Valdes Camilo, Stebliankin Vitalii, Ruiz-Perez Daniel, Park Ji In, Lee Hajeong, Narasimhan Giri
Lawrence Livermore National Laboratory, Physical and Life Sciences Directorate, Livermore, CA, United States.
Bioinformatics Research Group (BioRG), Florida International University, Miami, FL, United States.
Front Bioinform. 2023 Jun 19;3:1154588. doi: 10.3389/fbinf.2023.1154588. eCollection 2023.
Abundance profiles from metagenomic sequencing data synthesize information from billions of sequenced reads coming from thousands of microbial genomes. Analyzing and understanding these profiles can be a challenge since the data they represent are complex. Particularly challenging is their visualization, as existing techniques are inadequate when the taxa number is in the thousands. We present a technique, and accompanying software, for the visualization of metagenomic abundance profiles using a space-filling curve that transforms a profile into an interactive 2D image. We created Jasper, an easy to use tool for the visualization and exploration of metagenomic profiles from DNA sequencing data. It orders taxa using a space-filling Hilbert curve, and creates a "", where each position in the image represents the abundance of a single taxon from a reference collection. Jasper can order taxa in multiple ways, and the resulting can highlight "hot spots" of microbes that are dominant in taxonomic clades or biological conditions. We use Jasper to visualize samples from a variety of microbiome studies, and discuss ways in which can be an invaluable tool to visualize spatial, temporal, disease, and differential profiles. Our approach can create detailed involving hundreds of thousands of microbial reference genomes with the potential to unravel latent relationships (taxonomic, spatio-temporal, functional, and other) that could remain hidden using traditional visualization techniques. The maps can also be converted into animated movies that bring to life the dynamicity of microbiomes.

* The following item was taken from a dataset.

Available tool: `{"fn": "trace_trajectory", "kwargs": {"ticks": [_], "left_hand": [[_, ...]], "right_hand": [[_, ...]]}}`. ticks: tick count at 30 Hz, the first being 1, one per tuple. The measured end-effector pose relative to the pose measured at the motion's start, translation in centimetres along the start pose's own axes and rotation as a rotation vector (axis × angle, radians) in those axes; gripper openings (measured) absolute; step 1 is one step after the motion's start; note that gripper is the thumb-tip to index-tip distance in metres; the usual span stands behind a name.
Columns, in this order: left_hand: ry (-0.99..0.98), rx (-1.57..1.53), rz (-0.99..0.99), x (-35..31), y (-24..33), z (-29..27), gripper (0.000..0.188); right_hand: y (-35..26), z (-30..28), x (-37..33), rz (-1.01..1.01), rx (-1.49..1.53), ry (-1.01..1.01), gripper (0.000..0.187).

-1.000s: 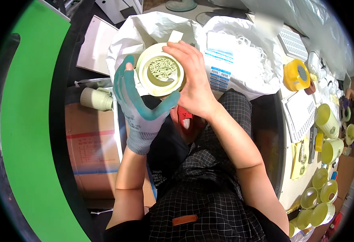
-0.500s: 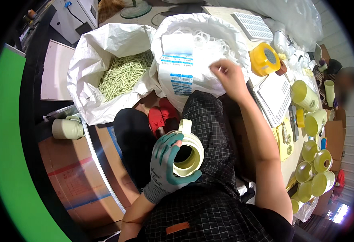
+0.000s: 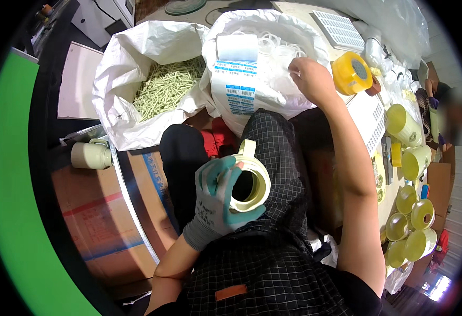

宏基因组测序数据的丰度图谱综合了来自数千个微生物基因组的数十亿条测序读数中的信息。分析和理解这些图谱可能具有挑战性,因为它们所代表的数据很复杂。特别具有挑战性的是它们的可视化,因为当分类单元数量达到数千个时,现有技术并不适用。我们提出了一种技术及配套软件,用于使用空间填充曲线对宏基因组丰度图谱进行可视化,该曲线可将图谱转换为交互式二维图像。我们创建了Jasper,这是一个易于使用的工具,用于可视化和探索来自DNA测序数据的宏基因组图谱。它使用空间填充希尔伯特曲线对分类单元进行排序,并创建一个“图谱”,其中图像中的每个位置代表参考集合中单个分类单元的丰度。Jasper可以通过多种方式对分类单元进行排序,生成的图谱可以突出显示在分类进化枝或生物学条件中占主导地位的微生物“热点”。我们使用Jasper对来自各种微生物组研究的样本进行可视化,并讨论该图谱如何成为可视化空间、时间、疾病和差异图谱的宝贵工具。我们的方法可以创建涉及数十万个微生物参考基因组的详细图谱,有可能揭示使用传统可视化技术可能隐藏的潜在关系(分类学、时空、功能等)。这些图谱还可以转换为动画电影,展现微生物组的动态特性。